2009-04-24 16:08:26

by Steve Dickson

[permalink] [raw]
Subject: [PATCH] sunrpc: Adding trace points to status routines.

Hey Trond,

Here is a very simple patch that adds three trace points
to the sunrpc state machine. The trace points are strategically
placed so they will only be called during error conditions. The
purpose of these trace point is to show processes that are spinning
or get hung up in the NFS code and its associated subsystems.

Case in point. Recently I had a customer that was seeing
rpciod spinning (using %100 of the cpu) for a relative
short amount time (actually I think I mentioned this bug
to you).

Using systemtap scripts that only showed errors in the
rpc status routines, I was able to determine the process was
spinning in the bind code. Basically doing an IPv6 bind
with no takers (although we are still working on it).

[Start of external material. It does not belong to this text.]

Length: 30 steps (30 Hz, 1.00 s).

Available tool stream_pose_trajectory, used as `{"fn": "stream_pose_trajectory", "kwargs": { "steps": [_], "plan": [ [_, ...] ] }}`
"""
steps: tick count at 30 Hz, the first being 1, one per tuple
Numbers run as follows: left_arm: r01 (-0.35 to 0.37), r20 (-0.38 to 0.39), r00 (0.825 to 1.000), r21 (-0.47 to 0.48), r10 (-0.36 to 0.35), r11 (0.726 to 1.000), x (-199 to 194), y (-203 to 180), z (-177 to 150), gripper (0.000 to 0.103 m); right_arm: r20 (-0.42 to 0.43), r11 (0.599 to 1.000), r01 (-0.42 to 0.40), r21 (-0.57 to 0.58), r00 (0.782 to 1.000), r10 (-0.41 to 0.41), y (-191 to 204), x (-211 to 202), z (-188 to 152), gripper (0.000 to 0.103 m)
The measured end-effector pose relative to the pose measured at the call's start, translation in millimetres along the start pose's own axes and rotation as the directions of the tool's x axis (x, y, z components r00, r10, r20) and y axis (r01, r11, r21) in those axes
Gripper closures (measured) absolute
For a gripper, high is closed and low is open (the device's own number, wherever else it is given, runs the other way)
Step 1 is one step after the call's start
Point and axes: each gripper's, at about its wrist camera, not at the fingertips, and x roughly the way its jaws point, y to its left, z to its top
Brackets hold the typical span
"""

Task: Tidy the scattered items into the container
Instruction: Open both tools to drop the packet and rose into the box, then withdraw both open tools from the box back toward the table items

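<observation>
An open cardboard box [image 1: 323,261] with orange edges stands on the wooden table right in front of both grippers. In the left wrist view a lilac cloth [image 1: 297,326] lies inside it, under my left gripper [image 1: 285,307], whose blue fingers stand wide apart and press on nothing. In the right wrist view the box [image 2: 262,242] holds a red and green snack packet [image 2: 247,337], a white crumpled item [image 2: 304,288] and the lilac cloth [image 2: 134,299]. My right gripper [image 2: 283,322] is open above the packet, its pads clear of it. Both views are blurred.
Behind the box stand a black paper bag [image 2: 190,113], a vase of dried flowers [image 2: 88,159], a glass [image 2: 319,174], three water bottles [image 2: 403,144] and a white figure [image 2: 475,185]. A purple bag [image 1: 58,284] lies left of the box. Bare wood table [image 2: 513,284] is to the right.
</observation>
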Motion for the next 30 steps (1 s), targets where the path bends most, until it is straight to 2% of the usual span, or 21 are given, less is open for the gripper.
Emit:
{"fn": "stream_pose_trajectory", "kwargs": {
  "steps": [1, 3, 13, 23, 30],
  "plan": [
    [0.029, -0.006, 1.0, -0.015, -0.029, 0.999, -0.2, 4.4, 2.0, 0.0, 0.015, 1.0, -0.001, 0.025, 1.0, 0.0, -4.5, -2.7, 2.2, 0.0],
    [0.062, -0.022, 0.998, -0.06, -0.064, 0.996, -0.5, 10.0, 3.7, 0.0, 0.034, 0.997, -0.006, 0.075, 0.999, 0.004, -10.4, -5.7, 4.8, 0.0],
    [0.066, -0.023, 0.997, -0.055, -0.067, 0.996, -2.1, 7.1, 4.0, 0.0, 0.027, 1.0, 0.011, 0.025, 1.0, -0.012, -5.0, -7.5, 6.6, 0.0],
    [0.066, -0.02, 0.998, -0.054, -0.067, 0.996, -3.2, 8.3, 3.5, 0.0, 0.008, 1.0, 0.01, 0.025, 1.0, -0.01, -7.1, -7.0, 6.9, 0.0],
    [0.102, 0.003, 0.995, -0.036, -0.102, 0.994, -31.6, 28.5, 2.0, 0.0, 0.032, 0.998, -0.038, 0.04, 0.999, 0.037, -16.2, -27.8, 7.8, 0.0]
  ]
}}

So it occurred to me, that it would have been very handy to
have a light weight mechanism that only showed errors the sunrpc
code was processing. So I ported those systemtap scripts into
trace points.

Note, we did try to use the existing dprintk() but it took much
much longer for the problem to occur, if at all. Plus when the
problem did happen, the volume of data to sieve through
as a bit daunting.

An example of the the output is:

<...>-2684 [001] 1437.010389: call_status: 100003[4]:0 status=-107
routine name: prog[version]:Proc tk_status

which shows who is failing (i.e. the program number and version) and
what they are trying to do (the procedure number).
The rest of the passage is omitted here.